Hyperparameter tuning and ensembling

How honestml treats model hyperparameters and when it blends models. Every python block on this page is self-contained: copy any one of them and it runs as-is — and every block is executed on each CI run, so the examples cannot rot. Both tuning and ensembling are opt-in; the default run trains every candidate with fixed hyperparameters and ships a single model.
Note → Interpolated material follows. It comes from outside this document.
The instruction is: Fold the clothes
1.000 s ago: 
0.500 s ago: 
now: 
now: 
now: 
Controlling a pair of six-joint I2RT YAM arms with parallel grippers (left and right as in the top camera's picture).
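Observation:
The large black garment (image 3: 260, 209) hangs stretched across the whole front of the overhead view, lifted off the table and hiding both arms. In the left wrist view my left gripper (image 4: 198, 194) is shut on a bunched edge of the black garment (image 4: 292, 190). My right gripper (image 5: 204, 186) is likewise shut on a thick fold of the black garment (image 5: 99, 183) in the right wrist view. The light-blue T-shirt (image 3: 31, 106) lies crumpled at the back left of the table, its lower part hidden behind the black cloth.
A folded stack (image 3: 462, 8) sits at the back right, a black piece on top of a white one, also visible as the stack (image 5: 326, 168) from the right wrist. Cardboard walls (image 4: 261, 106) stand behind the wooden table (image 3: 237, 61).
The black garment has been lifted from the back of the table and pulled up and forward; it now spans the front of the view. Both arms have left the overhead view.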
Fixed, conservative defaults

By default no hyperparameter depends on your data. When the model zoo includes a boosting model, each boosting fit uses early stopping (ADR-0080): the n_es tail carved from every fold's training rows is held out as a validation set, the tree count is raised to a generous ceiling and the library stops once validation stops improving. The artifact manifest records the real early_stopping flag so the choice travels with the model. A boosting fit without a validation tail (inner-CV HPO, or a fold too small to spare one) falls back to a fixed n_estimators=300 (iterations for CatBoost) and logs a WARNING that the comparison may favor overfit settings. The linear and baseline models are plain sklearn defaults. There is no data-size-driven adaptation of any kind — what you see in the leaderboard is the untuned, reproducible baseline of each library.

from sklearn.datasets import make_classification

from honestml import AutoML

X, y = make_classification(n_samples=240, n_features=8, n_informative=5, random_state=0)

model = AutoML(task="binary", models=("baseline", "lightgbm"), cv=3, random_state=0).fit(X, y)

print(model.best_model_id_, model.leaderboard_)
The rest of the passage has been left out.